UNITED STATES DISTRICT COURT FOR THE SOUTHERN DISTRICT OF NEW YORK


November 9, 1994

THE CHILDREN'S VILLAGE, Plaintiff,
v.
GREENBURGH ELEVEN TEACHERS' UNION FEDERATION OF TEACHERS, LOCAL 1532, Defendant

The opinion of the court was delivered by: VINCENT L. BRODERICK

MEMORANDUM ORDER

 VINCENT L. BRODERICK, U.S.D.J.

 I

 Plaintiff The Children's Village (the "School"), a governmentally funded residential educational institution serving approximately 300 boys, has been engaged in a labor dispute with the defendant (the "Union"), the recognized collective bargaining agent for employees of the School. One consequence of the dispute was that the Union instituted picketing; the School filed a state court suit on October 20, 1993, leading to temporary restraining orders limiting the Union's picketing and also found the Union and its members in contempt.

 On August 2, 1994 the Union removed the state court action to this court, contending (a) that the suit was brought seeking to protect First Amendment interests of the School and its pupils and thus stated a federal claim cognizable under 28 USC 1331, and (b) that the relief granted by the state court contravened the First Amendment and federal labor law.

 On August 5, 1994 a hearing was held and the case remanded to state court effective immediately for lack of federal jurisdiction by decision from the bench. Pursuant to leave granted and 28 USC 1447(c), the School has moved for attorney's fees and costs of $ 9,932.50, contending that it was necessary "to research and prepare a cogent analysis of the issues" in order to contest the removal prior to expiration of the latest state court temporary restraining order against specified picketing by the Union.

 The Union contends that the removal was justified and the fees claimed inadequately supported by the School's submissions.

 II

 The Union's removal of the School's state suit to this court was improvident and the remand inevitable. No federal claims cognizable under 28 USC 1331c, thus supporting removal under 28 USC 1441, is asserted. No state claim preempted by federal law and thus subject to recharacterization as a federal claim is involved.

 There is no indication that relief from any violation of the Union's First Amendment rights could not be achieved by appeals within the state court system, thus justifying removal under 28 USC 1443. Perusal of these statutes would be and was sufficient to lead to remand from the bench without further ado.

 III

 In opposing the School's application for attorney's fees, the Union argues that the removal may have been appropriate. A more detailed analysis, while unnecessary, confirms the conclusion dictated by the plain language of the applicable statutes and constitutional provisions.

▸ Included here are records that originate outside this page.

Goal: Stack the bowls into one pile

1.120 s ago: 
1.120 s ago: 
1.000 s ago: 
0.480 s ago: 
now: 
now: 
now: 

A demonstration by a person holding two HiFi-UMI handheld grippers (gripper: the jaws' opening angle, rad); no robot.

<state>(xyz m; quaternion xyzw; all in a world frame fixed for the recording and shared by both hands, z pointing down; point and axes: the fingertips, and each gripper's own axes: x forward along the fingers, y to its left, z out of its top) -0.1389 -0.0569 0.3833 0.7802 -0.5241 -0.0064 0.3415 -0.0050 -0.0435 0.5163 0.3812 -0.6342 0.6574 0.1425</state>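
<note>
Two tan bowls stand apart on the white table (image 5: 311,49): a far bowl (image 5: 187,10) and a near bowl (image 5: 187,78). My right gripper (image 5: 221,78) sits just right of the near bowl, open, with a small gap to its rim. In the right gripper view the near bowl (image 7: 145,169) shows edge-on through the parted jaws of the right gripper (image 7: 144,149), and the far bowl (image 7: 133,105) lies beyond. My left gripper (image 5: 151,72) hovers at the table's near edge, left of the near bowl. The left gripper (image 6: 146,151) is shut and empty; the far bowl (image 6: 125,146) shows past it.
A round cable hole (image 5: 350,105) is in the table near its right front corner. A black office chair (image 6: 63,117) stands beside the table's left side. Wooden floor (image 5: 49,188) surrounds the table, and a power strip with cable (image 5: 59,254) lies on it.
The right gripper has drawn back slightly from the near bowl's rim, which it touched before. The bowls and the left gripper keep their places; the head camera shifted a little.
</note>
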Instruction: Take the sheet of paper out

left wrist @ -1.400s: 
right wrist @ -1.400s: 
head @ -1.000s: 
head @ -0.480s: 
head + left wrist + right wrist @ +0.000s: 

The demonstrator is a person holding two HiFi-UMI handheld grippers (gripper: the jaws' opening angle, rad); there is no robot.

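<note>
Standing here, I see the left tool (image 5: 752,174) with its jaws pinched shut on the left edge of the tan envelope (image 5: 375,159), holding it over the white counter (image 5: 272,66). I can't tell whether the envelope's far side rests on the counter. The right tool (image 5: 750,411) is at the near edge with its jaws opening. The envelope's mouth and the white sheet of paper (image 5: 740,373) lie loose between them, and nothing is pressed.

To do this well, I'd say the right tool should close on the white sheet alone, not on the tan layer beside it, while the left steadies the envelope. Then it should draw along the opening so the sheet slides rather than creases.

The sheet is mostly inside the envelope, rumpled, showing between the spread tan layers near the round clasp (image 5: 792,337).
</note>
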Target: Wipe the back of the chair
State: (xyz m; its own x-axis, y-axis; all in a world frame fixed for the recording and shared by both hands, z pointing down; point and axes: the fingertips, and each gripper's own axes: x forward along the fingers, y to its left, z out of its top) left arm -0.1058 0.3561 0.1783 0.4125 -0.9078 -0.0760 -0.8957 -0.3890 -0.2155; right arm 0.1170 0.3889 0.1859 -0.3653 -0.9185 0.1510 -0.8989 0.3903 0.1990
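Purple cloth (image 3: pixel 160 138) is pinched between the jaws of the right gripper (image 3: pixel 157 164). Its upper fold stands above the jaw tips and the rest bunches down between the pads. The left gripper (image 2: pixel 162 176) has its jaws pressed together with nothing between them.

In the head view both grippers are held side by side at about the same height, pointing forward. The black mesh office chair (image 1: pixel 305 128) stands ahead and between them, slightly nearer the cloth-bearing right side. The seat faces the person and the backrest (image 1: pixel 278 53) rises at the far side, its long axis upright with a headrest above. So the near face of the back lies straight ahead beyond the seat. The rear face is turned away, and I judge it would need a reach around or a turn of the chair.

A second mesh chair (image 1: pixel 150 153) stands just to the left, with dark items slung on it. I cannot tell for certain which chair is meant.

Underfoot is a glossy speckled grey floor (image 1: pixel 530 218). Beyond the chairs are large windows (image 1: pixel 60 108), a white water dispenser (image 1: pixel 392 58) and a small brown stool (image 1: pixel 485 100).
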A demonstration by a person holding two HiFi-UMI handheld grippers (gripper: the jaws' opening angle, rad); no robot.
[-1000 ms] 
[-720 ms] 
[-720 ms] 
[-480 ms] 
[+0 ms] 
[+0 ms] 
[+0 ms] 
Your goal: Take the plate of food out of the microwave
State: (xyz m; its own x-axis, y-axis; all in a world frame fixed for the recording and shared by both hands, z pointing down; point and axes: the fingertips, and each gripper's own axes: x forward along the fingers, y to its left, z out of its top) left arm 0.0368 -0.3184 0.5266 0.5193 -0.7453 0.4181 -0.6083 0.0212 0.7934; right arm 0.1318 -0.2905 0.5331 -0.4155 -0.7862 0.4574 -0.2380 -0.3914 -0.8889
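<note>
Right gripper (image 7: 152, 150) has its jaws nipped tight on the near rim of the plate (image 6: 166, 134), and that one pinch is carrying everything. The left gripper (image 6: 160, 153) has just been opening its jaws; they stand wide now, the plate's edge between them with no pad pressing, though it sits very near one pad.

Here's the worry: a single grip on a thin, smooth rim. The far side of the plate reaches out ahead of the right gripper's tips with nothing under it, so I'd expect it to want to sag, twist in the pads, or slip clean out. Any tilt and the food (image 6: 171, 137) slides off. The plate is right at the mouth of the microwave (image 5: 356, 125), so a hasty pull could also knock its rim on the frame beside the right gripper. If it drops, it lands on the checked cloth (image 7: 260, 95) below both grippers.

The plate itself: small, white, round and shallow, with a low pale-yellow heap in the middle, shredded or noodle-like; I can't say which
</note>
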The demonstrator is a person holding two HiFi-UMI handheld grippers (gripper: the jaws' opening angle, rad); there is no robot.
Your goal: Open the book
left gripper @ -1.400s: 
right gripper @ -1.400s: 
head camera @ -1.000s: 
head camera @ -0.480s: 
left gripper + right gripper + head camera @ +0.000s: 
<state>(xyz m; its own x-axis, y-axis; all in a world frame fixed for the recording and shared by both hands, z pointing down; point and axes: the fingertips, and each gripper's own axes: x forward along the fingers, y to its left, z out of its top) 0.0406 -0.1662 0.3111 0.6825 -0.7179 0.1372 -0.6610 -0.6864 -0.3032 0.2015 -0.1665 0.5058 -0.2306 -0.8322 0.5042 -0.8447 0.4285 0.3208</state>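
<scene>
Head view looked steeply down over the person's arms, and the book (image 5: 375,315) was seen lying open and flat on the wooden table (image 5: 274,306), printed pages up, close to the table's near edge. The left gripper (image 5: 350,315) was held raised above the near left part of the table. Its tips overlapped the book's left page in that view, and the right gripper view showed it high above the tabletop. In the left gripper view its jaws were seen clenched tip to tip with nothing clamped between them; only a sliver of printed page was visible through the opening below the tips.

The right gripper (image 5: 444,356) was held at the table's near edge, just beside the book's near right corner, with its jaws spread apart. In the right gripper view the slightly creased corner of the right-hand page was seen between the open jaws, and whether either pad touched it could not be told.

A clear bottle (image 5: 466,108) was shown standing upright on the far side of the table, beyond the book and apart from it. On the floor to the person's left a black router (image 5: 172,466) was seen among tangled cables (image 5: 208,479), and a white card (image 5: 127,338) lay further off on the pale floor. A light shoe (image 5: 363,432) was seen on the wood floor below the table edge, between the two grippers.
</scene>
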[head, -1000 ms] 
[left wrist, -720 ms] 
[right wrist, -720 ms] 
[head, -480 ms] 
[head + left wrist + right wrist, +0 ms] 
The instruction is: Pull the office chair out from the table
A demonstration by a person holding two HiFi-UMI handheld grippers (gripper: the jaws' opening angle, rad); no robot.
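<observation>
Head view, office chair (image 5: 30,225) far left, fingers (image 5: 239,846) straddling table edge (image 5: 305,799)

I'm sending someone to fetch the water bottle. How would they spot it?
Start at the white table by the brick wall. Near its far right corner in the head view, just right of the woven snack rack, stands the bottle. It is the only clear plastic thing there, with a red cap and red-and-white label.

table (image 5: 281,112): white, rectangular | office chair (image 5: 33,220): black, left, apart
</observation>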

 The School's state law claims based on alleged interference with the functioning of the institution could have been brought even were the First Amendment through the Fourteenth Amendment inapplicable to the states. This is not a case where a state claim is preempted by federal law, as in the case of a suit to enforce a collective bargaining agreement covered by § 301 of the Taft-Hartley Act (29 USC 185). Instead, in this instance state law may - subject to federal constitutional or statutory limitations where applicable as interpreted initially by the state courts - be directly applied without presentation of any federal claim. See Lingle v. Norge, 486 U.S. 399, 100 L. Ed. 2d 410, 108 S. Ct. 1877 (1988); Ft. Halifax Packing Co. v. Coyne, 482 U.S. 1, 96 L. Ed. 2d 1, 107 S. Ct. 2211 (1987). Indeed, a First Amendment claim by the School against the Union would encounter the difficulty that the First Amendment applied through the Fourteenth is directed to state action, *fn1" whereas the Union is a primarily a nongovernmental institution not to date categorized as a state actor, albeit with some public duties based upon its collective bargaining authority. See Steele v. Louisville & Nashville RR, 323 U.S. 192, 89 L. Ed. 173, 65 S. Ct. 226 (1944).

 The Union's federal defense under the First Amendment and federal labor law does not support district court jurisdiction under 28 USC 1331 or justify removal under 28 USC 1441. Louisville & Nashville RR v. Mottley, 211 U.S. 149, 53 L. Ed. 126, 29 S. Ct. 42 (1908).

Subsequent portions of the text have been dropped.